Physical Compiler does perfect job in physical synthesis, but it can not perform floorplan and routing, which have to be done in Astro. As described in figure 1, Physical Compiler and Astro use different database, db and milkyway. Data exchanging need to be performed from Astor’s floorplan to Physical Compiler, and Physical Compiler’s placed net list to Astro router.

3.1.1 Scheme to PDEF

Synopsys provides a binary utility, scheme2pdef to convert the Astro floorplan into a PDEF file for Physical Compiler. The scheme2pdef utility performs the following tasks:

1. scheme2pdef generates a scheme file dump.scm, that contains the procedure dumpEverything;

2. dumpEverything dumps the floorplan information into files in a specified directory (argument to dumpEverything);

3. scheme2pdef converts the PDEF file from the data dumped by dumpEverything, as below command.

scheme2pdef -tech ./library/ tsmc13fsg_6lm.tf -sitemap ./ sitemap -dumpdir dump -output fp.pdef

And the following data/files are the requirements to convert Astro floorplan scheme into PDEF

- Astro design database

- Astro technology file

- site map file

The difficulty is preparing the sitemap file. The sitemap file defines the unit title size for Physical Compiler, its width and height can be found in Synopsys physical library (.plib) or milkyway technology file (.tf).

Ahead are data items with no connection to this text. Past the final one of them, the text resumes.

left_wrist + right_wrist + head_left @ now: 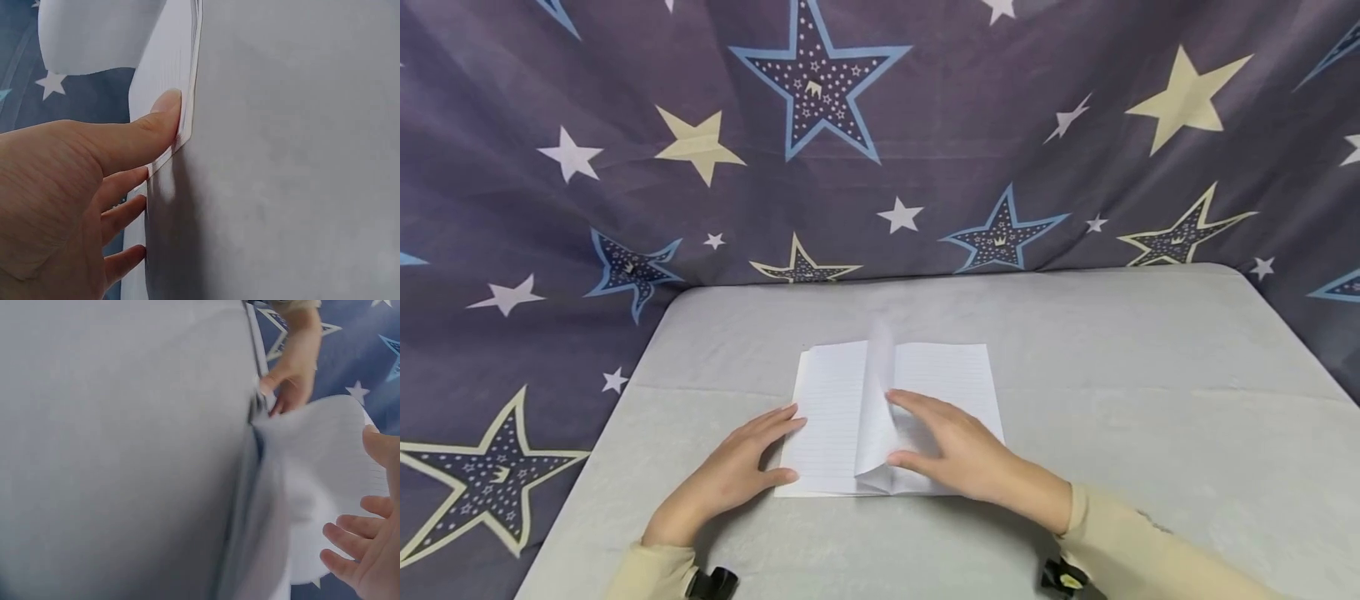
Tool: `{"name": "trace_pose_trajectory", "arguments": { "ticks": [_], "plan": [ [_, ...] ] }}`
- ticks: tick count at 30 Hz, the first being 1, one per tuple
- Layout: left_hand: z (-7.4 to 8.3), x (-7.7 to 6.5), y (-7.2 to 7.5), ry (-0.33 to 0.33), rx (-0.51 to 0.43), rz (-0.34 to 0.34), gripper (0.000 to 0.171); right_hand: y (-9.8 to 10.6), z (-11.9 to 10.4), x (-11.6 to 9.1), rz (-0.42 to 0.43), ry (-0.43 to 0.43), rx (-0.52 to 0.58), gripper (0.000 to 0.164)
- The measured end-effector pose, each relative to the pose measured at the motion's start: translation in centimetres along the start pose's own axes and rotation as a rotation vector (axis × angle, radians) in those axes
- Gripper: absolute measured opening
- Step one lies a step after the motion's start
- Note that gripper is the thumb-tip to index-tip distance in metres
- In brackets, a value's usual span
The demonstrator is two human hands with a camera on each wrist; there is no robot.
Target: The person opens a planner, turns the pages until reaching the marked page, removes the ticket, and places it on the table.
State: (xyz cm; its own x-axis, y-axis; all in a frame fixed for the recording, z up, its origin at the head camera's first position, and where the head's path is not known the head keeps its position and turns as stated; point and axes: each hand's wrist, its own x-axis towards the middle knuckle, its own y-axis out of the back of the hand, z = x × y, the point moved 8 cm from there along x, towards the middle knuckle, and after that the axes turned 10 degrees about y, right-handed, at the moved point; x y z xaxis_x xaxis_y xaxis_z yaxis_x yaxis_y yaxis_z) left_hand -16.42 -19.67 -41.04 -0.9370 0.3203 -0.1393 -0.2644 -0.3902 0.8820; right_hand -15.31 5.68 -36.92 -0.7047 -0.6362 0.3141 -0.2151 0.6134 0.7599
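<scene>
A notebook point(831, 392) with lined white pages lies spread on the table. One of its leaves point(874, 417) stands up from the middle, curved and partly blurred. My left hand point(730, 471) rests at the notebook's left edge; in the left wrist view its thumb point(153, 128) lies over the page near a corner, and the other fingertips reach the edge. Over the right-hand page is my right hand point(962, 450), fingers and thumb spread, fingertips right by the raised leaf. In the right wrist view those fingers point(353, 540) show extended beside the leaf point(319, 469), without curling round it.
A pale grey cloth covers the table point(1150, 400). Behind and to the left hangs a dark curtain point(940, 150) patterned with stars. Dark straps with small devices point(713, 583) sit at both wrists, by the beige sleeves point(1150, 550).
</scene>
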Motion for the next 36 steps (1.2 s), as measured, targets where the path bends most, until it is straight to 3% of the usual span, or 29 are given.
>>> {"name": "trace_pose_trajectory", "arguments": {
  "ticks": [7,14,18,22,27,32,36],
  "plan": [
    [-0.8,-0.6,0.5,0.013,-0.004,0.028,0.069,-3.2,-0.8,0.5,-0.138,0.024,0.002,0.062],
    [-1.4,-1.0,1.5,0.068,-0.052,0.014,0.066,-4.5,-1.3,-0.1,-0.263,0.086,-0.078,0.057],
    [-1.0,-1.2,2.1,0.099,-0.082,0.010,0.064,-5.2,-1.6,-0.4,-0.318,0.154,-0.139,0.055],
    [0.3,-0.9,1.9,0.047,-0.089,0.023,0.063,-5.5,-1.7,-0.4,-0.352,0.169,-0.145,0.051],
    [1.6,-0.2,0.4,0.002,-0.034,0.007,0.067,-5.0,-2.4,-0.5,-0.318,0.247,-0.134,0.040],
    [2.0,0.1,-0.5,0.002,0.020,-0.009,0.070,-3.0,-2.8,-1.5,-0.215,0.360,-0.095,0.034],
    [1.9,0.1,-0.5,0.008,0.031,-0.015,0.070,-1.0,-1.5,-2.8,-0.139,0.362,-0.074,0.032]
  ]
}}
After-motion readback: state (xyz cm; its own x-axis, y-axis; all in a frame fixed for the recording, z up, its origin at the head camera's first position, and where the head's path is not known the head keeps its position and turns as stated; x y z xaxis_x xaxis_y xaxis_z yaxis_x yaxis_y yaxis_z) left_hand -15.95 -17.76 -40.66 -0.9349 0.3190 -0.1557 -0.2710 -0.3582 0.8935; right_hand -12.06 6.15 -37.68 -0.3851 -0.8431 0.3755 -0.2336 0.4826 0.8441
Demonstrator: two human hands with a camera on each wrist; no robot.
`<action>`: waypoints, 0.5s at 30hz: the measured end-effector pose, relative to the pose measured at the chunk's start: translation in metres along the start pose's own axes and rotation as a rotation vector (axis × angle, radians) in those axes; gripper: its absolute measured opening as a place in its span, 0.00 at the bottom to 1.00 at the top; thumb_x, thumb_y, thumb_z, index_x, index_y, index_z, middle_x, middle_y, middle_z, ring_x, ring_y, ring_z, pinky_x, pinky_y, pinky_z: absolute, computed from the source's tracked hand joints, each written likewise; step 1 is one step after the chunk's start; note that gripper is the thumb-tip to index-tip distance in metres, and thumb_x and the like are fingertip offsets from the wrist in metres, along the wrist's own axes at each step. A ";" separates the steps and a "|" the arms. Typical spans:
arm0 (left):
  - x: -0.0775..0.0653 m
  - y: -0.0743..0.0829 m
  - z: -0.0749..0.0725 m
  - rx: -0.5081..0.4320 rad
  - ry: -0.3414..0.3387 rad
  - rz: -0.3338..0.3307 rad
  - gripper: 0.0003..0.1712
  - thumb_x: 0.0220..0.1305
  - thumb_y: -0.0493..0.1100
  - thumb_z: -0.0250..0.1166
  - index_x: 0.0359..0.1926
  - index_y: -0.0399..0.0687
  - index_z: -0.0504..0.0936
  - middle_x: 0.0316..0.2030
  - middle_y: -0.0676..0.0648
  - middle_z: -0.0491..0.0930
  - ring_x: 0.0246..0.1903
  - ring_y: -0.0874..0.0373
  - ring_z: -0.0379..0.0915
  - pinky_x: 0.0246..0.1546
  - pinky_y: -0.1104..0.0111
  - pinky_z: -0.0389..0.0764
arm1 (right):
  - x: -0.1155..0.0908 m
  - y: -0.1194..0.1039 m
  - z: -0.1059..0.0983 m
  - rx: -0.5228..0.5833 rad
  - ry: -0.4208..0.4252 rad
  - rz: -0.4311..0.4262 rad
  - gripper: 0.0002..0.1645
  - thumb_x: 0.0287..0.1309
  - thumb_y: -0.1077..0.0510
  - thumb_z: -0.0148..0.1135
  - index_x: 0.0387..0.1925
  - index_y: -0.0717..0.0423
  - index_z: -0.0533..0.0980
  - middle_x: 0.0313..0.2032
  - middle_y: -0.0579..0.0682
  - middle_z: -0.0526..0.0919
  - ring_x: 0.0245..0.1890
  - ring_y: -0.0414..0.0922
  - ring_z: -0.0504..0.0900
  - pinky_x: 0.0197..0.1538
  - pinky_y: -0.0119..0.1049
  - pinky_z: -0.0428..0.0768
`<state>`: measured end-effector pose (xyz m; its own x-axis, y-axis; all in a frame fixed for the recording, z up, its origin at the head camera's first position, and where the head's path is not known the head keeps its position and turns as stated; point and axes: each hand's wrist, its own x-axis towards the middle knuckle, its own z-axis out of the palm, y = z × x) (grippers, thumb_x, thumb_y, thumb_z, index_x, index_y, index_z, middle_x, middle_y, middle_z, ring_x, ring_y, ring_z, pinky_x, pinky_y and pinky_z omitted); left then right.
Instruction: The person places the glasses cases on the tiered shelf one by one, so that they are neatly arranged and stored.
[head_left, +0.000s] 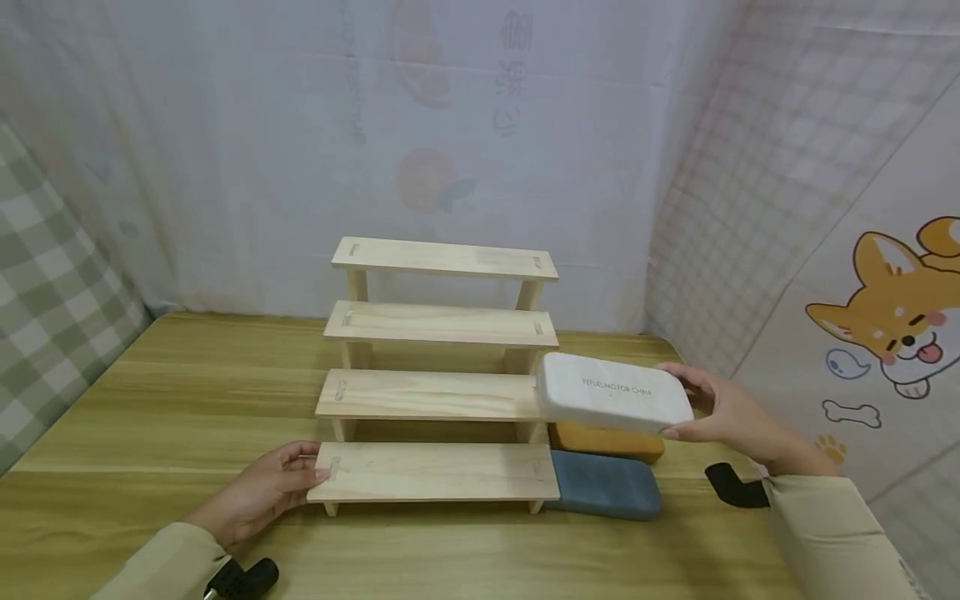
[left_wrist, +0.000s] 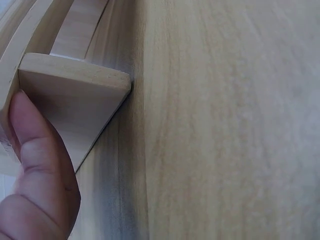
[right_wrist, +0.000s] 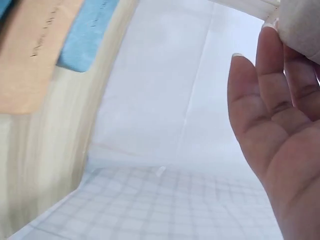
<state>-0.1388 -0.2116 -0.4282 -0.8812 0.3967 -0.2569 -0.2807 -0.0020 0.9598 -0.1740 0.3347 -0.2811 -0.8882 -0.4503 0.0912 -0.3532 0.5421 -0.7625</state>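
Observation:
My right hand grips a white oblong case by its right end, thumb in front and fingers behind. The case bears the words "REFUELING FOR CHINA". It is held above an orange case, its left end overlapping the right end of the second-lowest shelf in the head view. My left hand pinches the left end of the lowest shelf of a stepped wooden rack. In the left wrist view the thumb presses against the edge of that board, beside its upright support.
A dark blue case lies right of the lowest shelf. The right wrist view also shows a light blue case past the orange one. Cloth curtains stand behind the wooden table and at its sides.

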 end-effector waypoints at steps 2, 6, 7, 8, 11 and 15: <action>0.000 0.000 0.000 -0.003 -0.001 0.003 0.39 0.68 0.38 0.60 0.65 0.20 0.48 0.45 0.45 0.74 0.43 0.58 0.75 0.45 0.66 0.79 | 0.010 -0.007 -0.003 -0.010 -0.001 -0.008 0.42 0.47 0.69 0.71 0.63 0.68 0.62 0.47 0.40 0.78 0.43 0.37 0.79 0.36 0.35 0.82; 0.000 0.000 0.000 -0.003 -0.002 0.002 0.39 0.68 0.38 0.60 0.65 0.19 0.48 0.45 0.45 0.74 0.43 0.58 0.76 0.45 0.66 0.79 | 0.028 -0.019 -0.007 -0.027 0.003 0.006 0.42 0.48 0.67 0.72 0.64 0.65 0.63 0.48 0.42 0.78 0.43 0.38 0.79 0.39 0.34 0.81; 0.000 0.001 0.000 -0.001 -0.002 0.000 0.39 0.68 0.38 0.60 0.65 0.19 0.48 0.45 0.45 0.74 0.43 0.58 0.76 0.45 0.66 0.79 | 0.032 -0.022 -0.007 -0.027 0.003 0.014 0.42 0.48 0.66 0.72 0.64 0.64 0.63 0.48 0.43 0.78 0.43 0.39 0.79 0.39 0.35 0.81; 0.000 0.001 0.000 0.000 -0.003 -0.003 0.40 0.68 0.38 0.60 0.66 0.19 0.47 0.46 0.45 0.74 0.43 0.58 0.76 0.45 0.66 0.79 | 0.036 -0.025 -0.008 -0.026 0.003 0.025 0.42 0.49 0.65 0.72 0.64 0.63 0.63 0.49 0.44 0.77 0.43 0.40 0.79 0.39 0.35 0.81; -0.001 0.001 0.000 0.001 0.001 -0.013 0.40 0.68 0.38 0.60 0.66 0.19 0.46 0.46 0.44 0.74 0.43 0.58 0.76 0.45 0.66 0.79 | 0.047 -0.032 -0.010 -0.022 0.000 0.041 0.42 0.50 0.64 0.72 0.65 0.61 0.62 0.50 0.47 0.76 0.44 0.41 0.78 0.40 0.37 0.82; -0.001 0.001 0.000 -0.002 0.002 -0.017 0.40 0.68 0.37 0.60 0.66 0.19 0.45 0.46 0.44 0.74 0.43 0.58 0.76 0.45 0.66 0.79 | 0.060 -0.042 -0.013 -0.028 0.005 0.055 0.43 0.50 0.63 0.72 0.66 0.59 0.62 0.51 0.50 0.76 0.44 0.42 0.78 0.40 0.38 0.82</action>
<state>-0.1383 -0.2120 -0.4271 -0.8772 0.3950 -0.2730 -0.2961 0.0025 0.9552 -0.2166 0.2944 -0.2354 -0.9082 -0.4153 0.0528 -0.3115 0.5860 -0.7481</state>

For example you can read such lines from the .plib file

site ( “sitemap46m” ) {

site_class : core;

symmetry : y;

size ( 0.56, 6.2 );

} /* end site */

As defined in the site group “sitemap46m” the unit width and height are respectively 0.56 and 6.2. Then edit a file named sitemap and fill the following contents in it.

sitemap46m 6.2 0.56

Height is in the second field and width in the third field.

3.1.2 PDEF to Scheme

After Physical Compiler completed placement/optimization, we use the Synopsys utility pdef2scheme to convert PDEF file to scheme format, the basic step is:

1. Translate the PDEF to Scheme by pdef2scheme by below command line

pdef2scheme -pdef placed.pdef -tech library/tsmc13fsg_6lm.tf –sitemap ./sitemap -output placed.scm

2. Load placement scheme file into Astro database, the design is then route ready.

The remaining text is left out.